There are lots of FLIPs (Flink Improvement Proposals) that are around, making batch and streaming engines work together as seamlessly as possible with smart switching to one or another, mixing them in a single job, and using the best engine for the task automatically. The future is really promising.
There are so many options now to run Flink or Flink-based workloads in the cloud. Ververica, Confluent, Aiven, Decodable, AWS, Cloudera, Alibaba and recently IBM utilize this. This proves that the market adopts Flink widely, and that it's growing quickly, so many companies have an appetite to invest in it.
Last but not least, during the conference we could hear more details regarding Flink 2.0. For those awaiting big revolutions, the main theme of the release might be dissatisfying because it's about... removing deprecated APIs, features - that's the goal of bumping the major version.
Of course, that’s not all, a few goodies are actually interesting. The one I found the most exciting is Disaggregated State management. Flink originally kept state on local disks, which is extremely efficient but operationally ... problematic. In the 2.0 version, Flink will use local disks, RocksDb for caching only, while the main copy of data will be kept in remote storage. That should significantly simplify operations like failure handling, autoscaling and others.

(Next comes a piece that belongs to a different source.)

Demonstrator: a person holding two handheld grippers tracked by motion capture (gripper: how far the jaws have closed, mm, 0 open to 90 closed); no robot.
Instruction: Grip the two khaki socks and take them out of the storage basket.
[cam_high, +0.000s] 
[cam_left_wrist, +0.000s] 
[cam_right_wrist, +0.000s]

The Flink Forward conference has been organized by Ververica for a few years now and it was great to see how influential this event really is. The latest event in Seattle showcased the growing significance of real-time streaming analytics based on Apache Flink. From the innovative Streamhouse concept to the dominance of Lakehouses and the empowering role of Flink SQL, the future of Apache Flink looks promising. With the unification of batch and stream processing, together with the growing ecosystem of Flink-based cloud services, the appetite for investment in this dynamic technology is stronger than ever.
Especially for the BFSI (Banking, financial services and insurance) industry where streaming data is becoming more necessary.
To sum up, the Flink Forward 2023 conference not only celebrated current achievements, but also shows that the future of real-time streaming analytics is brimming with possibilities.